Unlike in previous problems, I want to find an equation for just this segment. I can do it the same way I’ve done it before. I first want to find a position vector for one of the two points and I’ll choose point A. let me do that now. Let me first draw that vector, vector r zero, I’ll call it.

What are the components of that vector? They’re precisely the coordinates of point QA. Let me write that down. R zero is going to be <-17, 8>. The only other thing I need is a direction vector. What I’m going to do is I’m going to create a direction vector from A to B. I’m going to use the whole length of it. Remember how to get a vector from A to B. I’ll make vector v equal AB. All you have to do is subtract components. I take -2, minus -17. That’s -2 plus 17, 15. And then 17 minus 8, is 9. This is my direction vector, and my equation is going to be r equals r zero plus t times v, that’s the general equation. R in this case is the components of any point on the line r zero, <-17, 8> plus t times <15, 9>. This will be my equation.

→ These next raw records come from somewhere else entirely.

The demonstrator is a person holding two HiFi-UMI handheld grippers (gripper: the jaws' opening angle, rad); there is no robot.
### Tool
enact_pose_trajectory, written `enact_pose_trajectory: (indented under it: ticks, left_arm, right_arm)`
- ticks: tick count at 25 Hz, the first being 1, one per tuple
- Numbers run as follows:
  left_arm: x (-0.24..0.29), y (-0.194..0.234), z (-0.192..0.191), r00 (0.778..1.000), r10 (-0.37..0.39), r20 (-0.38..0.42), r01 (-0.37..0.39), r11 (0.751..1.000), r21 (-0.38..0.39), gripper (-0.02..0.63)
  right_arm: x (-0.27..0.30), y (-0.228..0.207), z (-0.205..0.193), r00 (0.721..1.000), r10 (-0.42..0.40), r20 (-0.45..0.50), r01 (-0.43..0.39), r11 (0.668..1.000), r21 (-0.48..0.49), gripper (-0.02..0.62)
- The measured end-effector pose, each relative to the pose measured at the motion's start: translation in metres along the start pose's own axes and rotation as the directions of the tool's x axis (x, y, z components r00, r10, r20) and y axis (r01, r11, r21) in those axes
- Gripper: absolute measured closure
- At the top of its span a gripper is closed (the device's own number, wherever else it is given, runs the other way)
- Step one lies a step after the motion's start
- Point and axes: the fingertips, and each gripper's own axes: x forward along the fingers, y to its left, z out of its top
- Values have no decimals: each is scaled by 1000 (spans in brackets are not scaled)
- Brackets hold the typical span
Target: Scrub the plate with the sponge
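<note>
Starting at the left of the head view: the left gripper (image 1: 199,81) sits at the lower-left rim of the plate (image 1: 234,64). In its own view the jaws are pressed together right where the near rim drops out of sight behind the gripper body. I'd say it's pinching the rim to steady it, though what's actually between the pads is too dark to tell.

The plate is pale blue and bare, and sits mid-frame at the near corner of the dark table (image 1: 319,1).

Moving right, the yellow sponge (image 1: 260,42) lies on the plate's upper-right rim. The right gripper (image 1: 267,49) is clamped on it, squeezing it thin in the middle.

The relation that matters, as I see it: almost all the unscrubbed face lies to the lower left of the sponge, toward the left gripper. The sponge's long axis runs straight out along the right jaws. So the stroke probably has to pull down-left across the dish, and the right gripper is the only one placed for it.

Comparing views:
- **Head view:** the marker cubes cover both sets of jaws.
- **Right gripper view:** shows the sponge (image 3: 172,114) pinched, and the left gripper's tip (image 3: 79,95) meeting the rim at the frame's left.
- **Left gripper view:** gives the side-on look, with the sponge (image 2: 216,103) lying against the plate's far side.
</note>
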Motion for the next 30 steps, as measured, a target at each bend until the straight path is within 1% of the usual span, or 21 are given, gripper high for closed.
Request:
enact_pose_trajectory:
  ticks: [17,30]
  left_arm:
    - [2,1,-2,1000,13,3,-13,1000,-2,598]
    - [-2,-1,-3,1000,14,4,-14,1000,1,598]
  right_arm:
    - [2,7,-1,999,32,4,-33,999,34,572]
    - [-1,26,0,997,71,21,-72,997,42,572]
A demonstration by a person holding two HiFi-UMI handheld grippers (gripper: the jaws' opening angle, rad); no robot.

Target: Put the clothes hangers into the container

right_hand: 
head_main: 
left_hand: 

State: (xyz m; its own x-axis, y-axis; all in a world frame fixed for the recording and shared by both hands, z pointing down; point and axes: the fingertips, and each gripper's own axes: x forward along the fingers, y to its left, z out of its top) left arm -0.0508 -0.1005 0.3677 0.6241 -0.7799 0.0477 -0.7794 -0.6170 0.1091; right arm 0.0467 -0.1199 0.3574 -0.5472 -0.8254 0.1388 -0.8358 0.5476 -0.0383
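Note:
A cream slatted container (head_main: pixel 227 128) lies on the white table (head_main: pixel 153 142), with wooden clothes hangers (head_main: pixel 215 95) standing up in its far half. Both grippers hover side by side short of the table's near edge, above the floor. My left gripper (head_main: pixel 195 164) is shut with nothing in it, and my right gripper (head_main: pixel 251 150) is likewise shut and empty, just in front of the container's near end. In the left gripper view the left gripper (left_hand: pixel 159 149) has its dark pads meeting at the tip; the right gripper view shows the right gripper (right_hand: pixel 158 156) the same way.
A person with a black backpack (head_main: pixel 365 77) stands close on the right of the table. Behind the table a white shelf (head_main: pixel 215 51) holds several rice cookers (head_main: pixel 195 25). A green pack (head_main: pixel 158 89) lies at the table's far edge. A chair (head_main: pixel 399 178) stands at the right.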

What makes this the equation of a segment rather than the entire line? I have to make some kind of restriction on t. Let’s make the observation that when t equals zero, this whole term is going to go away. And I’m going to get <-17, 8> which is point A. How do I get point B? Remember that this is exactly the displacement between point A and point B. So if I added this to this, I would get point B, and I’m adding this <15, 9> to this, when t equals 1. I get point B when t equals 1, point A when t equals zero. I need t to go between zero and 1. This domain restriction makes it so that this vector equation gives me the line segment AB and not the whole line.

Let’s deal with the next part. Find the coordinates of the point 2/3 from A to B. 2/3 form A to B is one where around here, let’s say. Since we just finished finding the equation, the vector equation for this segment why don’t we use this? And I say that the point 2/3 the way form A to B happens when t equals 2/3. We get B when t equals 1 and we get A when t equals zero.

Let me plug 2/3 in and I get equals; my fist point<-17, 8> plus 2/3 of <15, 9>. That’s <-17, 8> plus, 2/3 of 15 is 10, 2/3 of 9 is 6. And so I get -17 plus 10, -7, 8 plus 6, 14. Let’s see how close I get. <-7, 14>; -7 is here, pretty close. That’s the point right there, <-7, 14>.

Now it says, find an equation for ray AB. Remember, this arrow is different from the vector arrow. The vector uses the half arrow. When you have a full arrow, that means the ray AB. We want the ray that starts at point A and goes through B and continues forever. All we have to do is make a little, tiny adjustment on the equation for this guy. I need the equation to start of at point A, which is <-17, 8>, and I need it to go through B which I get when t equals 1 and keep going. It makes sense that I want t greater than or equal to zero, but the same equation will work. equals -17, 8> plus t times <15, 9>, only now t is greater than or equal to zero. This restriction means I’ll get all the points from A onward and none of the points from the line to the left. Here is my equation for the ray AB.